What to do: Your output should be the lines of the data that follow, reproduced exactly from the first through the line bearing "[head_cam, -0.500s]".

Supplied information:
==*==

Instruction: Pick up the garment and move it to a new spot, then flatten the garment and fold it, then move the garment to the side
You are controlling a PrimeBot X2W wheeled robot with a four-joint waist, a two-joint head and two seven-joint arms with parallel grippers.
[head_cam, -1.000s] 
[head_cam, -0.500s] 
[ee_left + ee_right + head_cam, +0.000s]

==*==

Exercise result:
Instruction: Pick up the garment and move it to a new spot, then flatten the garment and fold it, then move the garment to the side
You are controlling a PrimeBot X2W wheeled robot with a four-joint waist, a two-joint head and two seven-joint arms with parallel grippers.
[head_cam, -1.000s] 
[head_cam, -0.500s] 

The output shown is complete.